国際電気通信基礎技術研究所(ATR)、日本電信電話(NTT)、島津製作所、積水ハウス、慶應義塾大学は、「ネットワーク型ブレイン・マシン・インタフェース(BMI)」(※)の研究開発を行ない、その適用範囲を一般的な生活環境に拡張。日常的に使用できる脳活動計測装置や環境に設置したセンサを通じて計測したデータをネットワークを通じて分析装置へ伝送してデータを解析することで、利用者の日常的な動作やコミュニケーションの支援を可能とするBMI(ネットワーク型BMI)を実現。脳活動に基づくことで、利用者が独力で移動支援機器や家電機器などの操作を可能とし、また、感情・情動の状態を介助者などへ伝達することができる。

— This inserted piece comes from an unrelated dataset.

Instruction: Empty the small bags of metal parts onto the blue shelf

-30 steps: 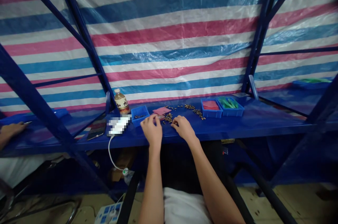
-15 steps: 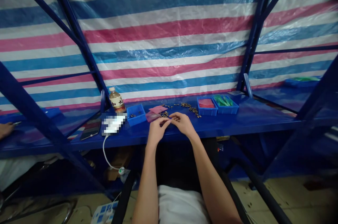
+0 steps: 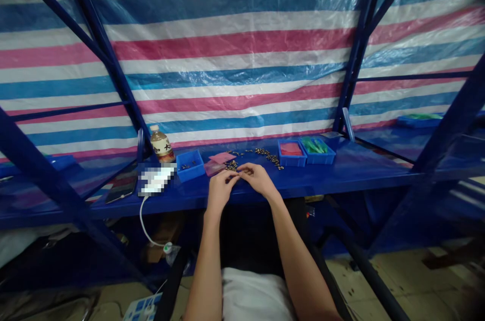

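My left hand (image 3: pixel 223 192) and my right hand (image 3: pixel 257 179) hover close together over the blue steel shelf (image 3: pixel 341 172), their fingertips meeting around a tiny metal part (image 3: pixel 239 171). Small brass parts (image 3: pixel 265 155) lie scattered just beyond my right hand, with a denser clump (image 3: pixel 232 164) by my fingertips. Next to my left hand lie a pink card (image 3: pixel 222 157) and a translucent pink sheet (image 3: pixel 212 168). A small blue bin (image 3: pixel 185 165) holding a few metal parts stands to the left.
Two blue trays, one with red pieces (image 3: pixel 291 153) and one with green pieces (image 3: pixel 317 151), stand on the shelf at right. A plastic bottle (image 3: pixel 161 145), a phone (image 3: pixel 121 188) and a blurred white object (image 3: pixel 156 179) with a cable sit at left. Striped tarpaulin (image 3: pixel 227 78) closes off the back.
My left hand has moved right and up to meet my right hand, and their fingertips now pinch together. The whole view has shifted slightly left, and a co-worker's hand has left the left edge.
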Demonstrator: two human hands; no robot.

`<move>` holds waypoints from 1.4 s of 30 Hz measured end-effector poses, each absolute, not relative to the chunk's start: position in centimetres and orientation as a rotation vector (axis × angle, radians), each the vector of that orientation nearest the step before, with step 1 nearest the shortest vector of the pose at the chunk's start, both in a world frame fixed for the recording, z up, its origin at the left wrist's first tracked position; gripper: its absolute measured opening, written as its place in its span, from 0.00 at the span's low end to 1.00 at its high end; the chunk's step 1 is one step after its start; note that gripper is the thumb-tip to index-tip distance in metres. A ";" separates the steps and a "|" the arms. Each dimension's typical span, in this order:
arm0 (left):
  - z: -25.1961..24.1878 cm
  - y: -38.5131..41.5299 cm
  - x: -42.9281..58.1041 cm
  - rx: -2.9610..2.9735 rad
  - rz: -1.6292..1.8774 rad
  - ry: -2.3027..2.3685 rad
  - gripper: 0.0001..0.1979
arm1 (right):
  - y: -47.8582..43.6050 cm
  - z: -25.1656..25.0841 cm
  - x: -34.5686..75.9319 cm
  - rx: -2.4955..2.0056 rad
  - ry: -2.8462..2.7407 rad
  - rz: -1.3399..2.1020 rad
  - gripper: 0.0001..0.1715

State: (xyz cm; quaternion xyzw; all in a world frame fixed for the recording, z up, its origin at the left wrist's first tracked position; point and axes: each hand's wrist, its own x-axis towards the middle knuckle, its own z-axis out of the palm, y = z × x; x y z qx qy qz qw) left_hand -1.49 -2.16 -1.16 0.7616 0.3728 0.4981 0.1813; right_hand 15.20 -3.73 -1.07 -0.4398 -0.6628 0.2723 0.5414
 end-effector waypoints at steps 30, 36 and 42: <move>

具体的には、脳波計測(electroencephalography;EEG)と近赤外分光脳計測(near-infrared spectroscopy;NIRS)を組み合わせ、一般の人でも自宅などで利用可能な小型・軽量の携帯型脳活動計測装置の開発に成功。計測された脳活動を、ネットワークを介してクラウド上あるいは環境内に置かれた脳活動データベースと照合する脳情報解析技術により、利用者の動作意図・情動状態(不快感など)を読み出す。
利用者が、家電を操作するなど、生活の中で自然に体を動かす際に生じる脳活動をNIRSで捉え、その操作を支援。また、利用者が不快に感じる際などの状態をEEGで検知し、それを介助者などへ伝えることができる。車いすなどの移動支援機器が室内を安全に移動するための移動支援機器の安全制御技術、BMI利用者の位置情報などを用いることでプライバシーやTPOに配慮したBMI支援を可能とするネットワークエージェント基盤技術、それらの動作検証・評価を行うため、脳情報を活用した日常生活を再現可能な環境である実環境実験設備(BMIハウス)の構築にも成功した。
これらの技術により、高齢者や体の不自由な人だけでなく、一般の人が日常的に生活する場その意図や情動を脳から読み取り、プライバシーなどに配慮しながら活かすことで充実した生活につなげる新しいインタフェースにすることができるとしている。今後は介護・介助だけでなく、「脳を見まもる」ことで人々のコミュニケーションを豊かにし、個人として充実した生活を継続する環境づくりのために、各種サービスの実用化を目指す。
※ブレイン・マシン・インタフェース(BMI)
ロボットなどの機器を制御するために、従来のインタフェースでは利用者はスイッチなどを手足などで直接操作することで意図を伝えるのに対し、BMIでは利用者の脳活動に基づき推定された意図を用いる。手足などによる直接操作を不要としていることが特徴。外科手術で脳内に電極を埋め込む侵襲型のBMI(欧米で研究が盛ん)と、頭皮にセンサを接触させるだけの非侵襲型のBMIがある。ブレイン・コンピュータ・インタフェース(brain-computer interface)とも呼ばれる。